W.E.

A deeply odd film, it is a struggle to work out exactly who the audience for W.E. is supposed to be – unless it’s Madonna herself. If you don’t happen to be Madonna, you are likely to find it fundamentally unsatisfying. A strange attempt to blend King’s Speech style costume drama with The Hours and Drop Dead Fred, it doesn’t reach the high points of any.

The film flits between the stories of Wallis Simpson (Andrea Riseborough), the American divorcee for whom King Edward VIII (James D’Arcy) gave up the throne of England, and Wally Winthrop (Abbie Cornish), unhappily married in the present day to a wealthy shrink (Richard Coyle). Wally is named after Wallis, and is obsessed with her story, spending hours hanging around the Sotheby’s exhibition of her soon-to-be-auctioned personal effects.
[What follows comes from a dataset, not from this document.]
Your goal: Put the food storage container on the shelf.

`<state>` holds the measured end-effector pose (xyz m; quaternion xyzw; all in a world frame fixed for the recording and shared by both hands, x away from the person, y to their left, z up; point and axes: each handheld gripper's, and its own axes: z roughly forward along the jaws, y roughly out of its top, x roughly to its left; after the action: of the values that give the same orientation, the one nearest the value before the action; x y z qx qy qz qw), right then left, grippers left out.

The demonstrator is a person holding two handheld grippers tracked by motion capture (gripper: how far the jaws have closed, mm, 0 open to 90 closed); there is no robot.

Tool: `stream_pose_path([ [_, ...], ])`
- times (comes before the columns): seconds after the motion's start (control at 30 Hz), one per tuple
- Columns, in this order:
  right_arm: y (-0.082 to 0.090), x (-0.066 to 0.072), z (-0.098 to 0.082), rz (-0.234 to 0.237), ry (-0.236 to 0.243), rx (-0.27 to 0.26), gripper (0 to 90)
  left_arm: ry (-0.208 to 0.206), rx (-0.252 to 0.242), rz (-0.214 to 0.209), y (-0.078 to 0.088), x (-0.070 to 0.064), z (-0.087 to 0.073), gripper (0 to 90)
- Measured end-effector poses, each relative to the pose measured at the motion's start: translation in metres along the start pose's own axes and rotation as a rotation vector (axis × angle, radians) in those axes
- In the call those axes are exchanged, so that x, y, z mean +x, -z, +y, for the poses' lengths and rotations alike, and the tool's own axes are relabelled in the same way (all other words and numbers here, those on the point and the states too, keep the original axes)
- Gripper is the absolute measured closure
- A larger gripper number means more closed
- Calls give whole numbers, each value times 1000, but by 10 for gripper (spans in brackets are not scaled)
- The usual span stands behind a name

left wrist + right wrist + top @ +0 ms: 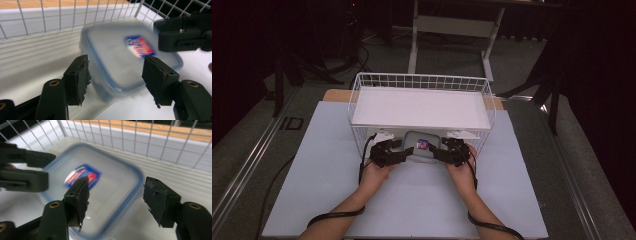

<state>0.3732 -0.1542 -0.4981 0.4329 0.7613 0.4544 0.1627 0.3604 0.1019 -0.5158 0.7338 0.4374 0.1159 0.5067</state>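
A clear plastic container [422, 145] with a blue-rimmed lid and a red and blue label [138, 46] lies on the lower level of a white wire rack [422, 80], under its white shelf [419, 107]. My left gripper [404, 150] is at the container's left side and my right gripper [436, 152] at its right side. In the left gripper view the jaws [117, 75] stand apart around a near corner of the blurred container [117, 65], pads clear of it. In the right gripper view the jaws [116, 197] are wide around another corner of the container [112, 185].
The rack stands on a pale board [412, 200] over the table. Wire walls [60, 17] close the rack's back and sides behind the container. A white-framed stand [452, 25] is on the floor beyond. Cables trail from both forearms.
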Motion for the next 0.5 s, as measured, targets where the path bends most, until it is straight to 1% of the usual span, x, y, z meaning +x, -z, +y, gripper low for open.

Madonna not only directed the film (and quite competently, actually, though perhaps a bit heavy on the homages); she also co-wrote it, with Alek Keshinian (director of the Madonna documentary In Bed with Madonna). And it’s the screenplay that’s the problem. It contains a fairly high level of bemoaning the difficult lives of the wealthy and privileged – much is made of Wallis’ sacrifice of privacy for her Royal affair, being endlessly pursued by the press, to the point that you feel Madonna is bringing her personal baggage to the table. Which does feel like a bit of an overstatement; they may have married in a castle, but Guy Ritchie was hardly royalty.

We are left to consider to what extent the historical sections are intended as a ‘true’ story (in the way that The King’s Speech, say, is presented as a ‘true’ story) and to what extent they are Wally’s fantasy versions; this is particularly pertinent in a party sequence which sees Wallis and her society chums dance with The Sex Pistols on the soundtrack. Is Wally adding her own preferred soundtrack to her image of what Wallis’ life might have been like? Or is the scene there because Madonna has seen Sofia Coppolla’s Marie Antoinette and thought, I’ll try that?

The major difficulty with the dual storyline is that Wally is not particularly interesting. We know she has a fascination with Wallis and is in a crappy marriage, but that seems to be about all there is to her. Attempts to draw parallels between their lives are pretty superficial, so her sense of connection is never convincing. At the end, as Wally tells Wallis she no longer needs her, I had to stifle laughter. It felt as emotionally true as an episode of Ghost Whisperer.

The film is generally well acted and put together, but the shallow screenplay dooms it. It’s not the cataclysmically dire film some reports have claimed, but it never feels like much more than a vanity project.